It's a photographic airplane and had best not get tangled up with ANY fighter with that much fuel as it would be meat on the table. But, it could go fast and take pictures quite well, which is what it did in real life. With the drop tanks gone, unless approved by the commander, you will be missing the 75-gal rear aux volume and you are down to 122 gallons, which is enough for cruising for maybe 2 hours give or take a bit depending on cruise speed, with a bit of reserve. That is not long-range in anybody's book, likely even yours if you think about 8-hours missions a P-51 flew routinely.

The combination of fuel tanks Pat listed were possible in late production Spitfires. Which had guns and ammo.

VIIIs and XIVs had the 96 gallon main tank, plus 2 x 13.5 gallon tanks in the wing leading edge (inboard of the guns).

Some later aircraft also had rear fuel tanks fitted.

Note that, like the P-51, the Spitfire couldn't fight with the rear tanks full. But could with a partial load.

2 hours cruising is going to be ~500-600 miles. Which is a substantial improvement for combat radius over the standard Spitfire.

Sure it isn't as long as P-51s, but it would have been a useful gain.
 
2 hours cruising is about 360 - 390 miles if you are flying escort since the escorts stayed with the bombers who were on economy cruise at 185 - 190 mph or so. It might be 500 - 600 miles if the mission didn't involve escort but, since we're talking about long-range airplanes, most of the long-range missions WERE escort. Certainly not all. As I understand it, Spitfires were not very often involved in anything close to long-range operations, so what we have here is a bit of wishful retasking that really never amounted to much in actual operations.

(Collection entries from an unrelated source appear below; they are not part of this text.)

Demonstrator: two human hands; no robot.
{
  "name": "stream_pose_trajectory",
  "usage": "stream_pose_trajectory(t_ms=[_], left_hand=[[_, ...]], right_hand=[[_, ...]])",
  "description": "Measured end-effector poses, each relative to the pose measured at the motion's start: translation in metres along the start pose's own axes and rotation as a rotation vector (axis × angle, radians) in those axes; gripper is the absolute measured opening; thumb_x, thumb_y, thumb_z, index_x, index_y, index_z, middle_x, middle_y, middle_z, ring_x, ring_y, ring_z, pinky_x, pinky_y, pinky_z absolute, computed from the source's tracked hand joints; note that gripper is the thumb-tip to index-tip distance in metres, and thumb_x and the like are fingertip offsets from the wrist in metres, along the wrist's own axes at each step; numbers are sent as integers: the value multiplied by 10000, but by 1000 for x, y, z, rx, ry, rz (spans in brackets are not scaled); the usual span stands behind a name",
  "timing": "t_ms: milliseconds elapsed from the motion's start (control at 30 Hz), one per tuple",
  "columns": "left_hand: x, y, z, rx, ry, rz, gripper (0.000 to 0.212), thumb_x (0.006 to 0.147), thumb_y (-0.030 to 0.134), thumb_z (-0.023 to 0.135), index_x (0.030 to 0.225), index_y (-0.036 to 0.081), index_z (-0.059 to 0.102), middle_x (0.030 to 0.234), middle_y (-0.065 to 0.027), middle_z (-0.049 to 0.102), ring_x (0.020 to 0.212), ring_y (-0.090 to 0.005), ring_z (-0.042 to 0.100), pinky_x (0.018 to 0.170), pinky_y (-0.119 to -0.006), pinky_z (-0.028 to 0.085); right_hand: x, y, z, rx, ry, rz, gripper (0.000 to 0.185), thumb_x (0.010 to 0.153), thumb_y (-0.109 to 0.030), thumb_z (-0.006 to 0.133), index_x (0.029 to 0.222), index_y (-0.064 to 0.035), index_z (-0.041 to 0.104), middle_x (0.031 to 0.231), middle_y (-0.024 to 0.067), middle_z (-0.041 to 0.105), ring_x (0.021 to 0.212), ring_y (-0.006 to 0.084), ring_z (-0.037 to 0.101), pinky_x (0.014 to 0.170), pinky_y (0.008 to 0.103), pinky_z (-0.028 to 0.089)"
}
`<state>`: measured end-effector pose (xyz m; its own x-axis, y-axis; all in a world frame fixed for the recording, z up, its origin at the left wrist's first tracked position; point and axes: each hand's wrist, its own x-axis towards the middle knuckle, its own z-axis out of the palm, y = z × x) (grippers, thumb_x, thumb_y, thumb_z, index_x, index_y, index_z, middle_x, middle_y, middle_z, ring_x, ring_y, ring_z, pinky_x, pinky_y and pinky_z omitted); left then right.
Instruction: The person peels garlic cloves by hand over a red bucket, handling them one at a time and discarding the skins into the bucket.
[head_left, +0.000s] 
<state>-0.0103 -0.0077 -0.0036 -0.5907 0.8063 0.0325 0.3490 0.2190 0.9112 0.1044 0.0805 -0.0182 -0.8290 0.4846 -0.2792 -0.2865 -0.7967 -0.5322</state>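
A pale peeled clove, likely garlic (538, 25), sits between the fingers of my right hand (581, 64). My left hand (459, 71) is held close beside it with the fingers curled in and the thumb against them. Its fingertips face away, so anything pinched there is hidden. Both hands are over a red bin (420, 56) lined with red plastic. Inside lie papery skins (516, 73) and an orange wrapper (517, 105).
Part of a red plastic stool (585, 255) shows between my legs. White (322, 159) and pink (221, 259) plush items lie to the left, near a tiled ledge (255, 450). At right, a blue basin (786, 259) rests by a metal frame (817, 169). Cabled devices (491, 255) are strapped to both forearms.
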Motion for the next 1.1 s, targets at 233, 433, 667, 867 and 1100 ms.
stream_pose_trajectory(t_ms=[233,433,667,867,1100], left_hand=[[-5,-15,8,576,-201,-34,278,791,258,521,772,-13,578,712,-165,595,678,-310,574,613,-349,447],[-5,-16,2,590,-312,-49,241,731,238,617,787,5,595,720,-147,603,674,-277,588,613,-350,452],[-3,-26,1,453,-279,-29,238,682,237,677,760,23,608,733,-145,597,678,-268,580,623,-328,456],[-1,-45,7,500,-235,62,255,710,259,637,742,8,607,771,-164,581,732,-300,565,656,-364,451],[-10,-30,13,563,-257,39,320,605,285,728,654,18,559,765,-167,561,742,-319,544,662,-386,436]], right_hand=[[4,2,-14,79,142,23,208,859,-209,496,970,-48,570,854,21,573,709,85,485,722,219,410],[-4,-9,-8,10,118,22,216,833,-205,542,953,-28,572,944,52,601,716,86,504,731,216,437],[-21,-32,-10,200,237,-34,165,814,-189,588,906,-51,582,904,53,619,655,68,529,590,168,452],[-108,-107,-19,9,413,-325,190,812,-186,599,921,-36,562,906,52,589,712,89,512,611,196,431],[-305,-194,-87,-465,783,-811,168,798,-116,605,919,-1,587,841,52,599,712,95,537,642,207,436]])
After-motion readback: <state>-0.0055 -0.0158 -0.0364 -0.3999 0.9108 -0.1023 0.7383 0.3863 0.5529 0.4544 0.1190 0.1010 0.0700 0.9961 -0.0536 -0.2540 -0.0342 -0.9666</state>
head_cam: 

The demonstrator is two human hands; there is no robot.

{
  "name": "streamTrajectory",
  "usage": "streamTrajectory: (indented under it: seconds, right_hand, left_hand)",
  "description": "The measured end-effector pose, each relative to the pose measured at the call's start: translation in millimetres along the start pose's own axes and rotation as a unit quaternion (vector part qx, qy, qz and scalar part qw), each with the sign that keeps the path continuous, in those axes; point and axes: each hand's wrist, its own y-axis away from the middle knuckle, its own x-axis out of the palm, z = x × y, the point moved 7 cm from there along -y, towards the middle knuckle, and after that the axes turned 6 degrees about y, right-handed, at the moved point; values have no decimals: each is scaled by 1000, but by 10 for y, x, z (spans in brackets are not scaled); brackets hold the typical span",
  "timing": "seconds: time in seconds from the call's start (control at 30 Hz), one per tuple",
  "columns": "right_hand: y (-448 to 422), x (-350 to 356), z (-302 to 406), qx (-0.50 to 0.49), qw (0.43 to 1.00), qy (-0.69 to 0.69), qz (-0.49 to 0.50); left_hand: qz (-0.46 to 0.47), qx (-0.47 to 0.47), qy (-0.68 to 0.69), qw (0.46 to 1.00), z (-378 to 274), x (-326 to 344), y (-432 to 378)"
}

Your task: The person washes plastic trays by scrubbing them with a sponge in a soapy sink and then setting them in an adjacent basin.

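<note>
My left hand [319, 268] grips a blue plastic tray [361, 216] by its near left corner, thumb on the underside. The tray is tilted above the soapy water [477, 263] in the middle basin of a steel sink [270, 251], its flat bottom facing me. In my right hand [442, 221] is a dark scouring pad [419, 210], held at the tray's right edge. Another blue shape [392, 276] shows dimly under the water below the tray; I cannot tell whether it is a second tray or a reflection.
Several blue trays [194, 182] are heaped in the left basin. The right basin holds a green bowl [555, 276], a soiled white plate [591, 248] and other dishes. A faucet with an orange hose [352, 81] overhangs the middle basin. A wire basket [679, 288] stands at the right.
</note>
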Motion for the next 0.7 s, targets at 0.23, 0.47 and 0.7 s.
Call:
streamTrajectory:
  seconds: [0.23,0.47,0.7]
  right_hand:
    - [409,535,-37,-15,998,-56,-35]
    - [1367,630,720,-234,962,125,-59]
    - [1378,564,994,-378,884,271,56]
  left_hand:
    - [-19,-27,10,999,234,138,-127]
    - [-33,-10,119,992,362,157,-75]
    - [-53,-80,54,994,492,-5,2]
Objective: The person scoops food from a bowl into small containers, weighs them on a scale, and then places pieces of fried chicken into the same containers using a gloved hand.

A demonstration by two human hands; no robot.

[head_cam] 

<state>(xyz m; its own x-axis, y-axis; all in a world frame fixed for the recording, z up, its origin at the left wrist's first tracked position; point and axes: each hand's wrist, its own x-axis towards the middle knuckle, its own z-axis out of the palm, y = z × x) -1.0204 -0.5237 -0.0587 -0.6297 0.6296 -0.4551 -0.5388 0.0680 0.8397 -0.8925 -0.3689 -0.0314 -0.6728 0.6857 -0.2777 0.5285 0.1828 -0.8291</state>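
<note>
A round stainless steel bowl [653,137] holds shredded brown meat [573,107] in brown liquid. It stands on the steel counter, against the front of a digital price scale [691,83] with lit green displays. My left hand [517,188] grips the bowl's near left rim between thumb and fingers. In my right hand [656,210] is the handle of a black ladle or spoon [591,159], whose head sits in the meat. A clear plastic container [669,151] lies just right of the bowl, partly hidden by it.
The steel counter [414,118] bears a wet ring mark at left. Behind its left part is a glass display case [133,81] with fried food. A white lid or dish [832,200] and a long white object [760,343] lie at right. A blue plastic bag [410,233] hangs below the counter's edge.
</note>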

You can certainly do it in your invented wish-world, but it didn't happen very often really. Not saying if couldn't have happened. I'm saying it didn't very often in actual WWII, so I'm still having trouble trying to figure out what the end purpose is for retasking one of the world's best fighters to something other than what it was actually used for, taking it away from helping to actually WIN the real war.

Want to win the war sooner? Leaving everything the same except for the bombing targets.

Bomb food production / shipping and the industrial electrical grid and the war ends MUCH sooner, with or without longer-range Spitfires.
 
2 hours cruising is about 360 - 390 miles if you are flying escort since the escorts stayed with the bombers who were on economy cruise at 185 - 190 mph or so. It might be 500 - 600 miles if the mission didn't involve escort but, since we're talking about long-range airplanes, most of the long-range missions WERE escort.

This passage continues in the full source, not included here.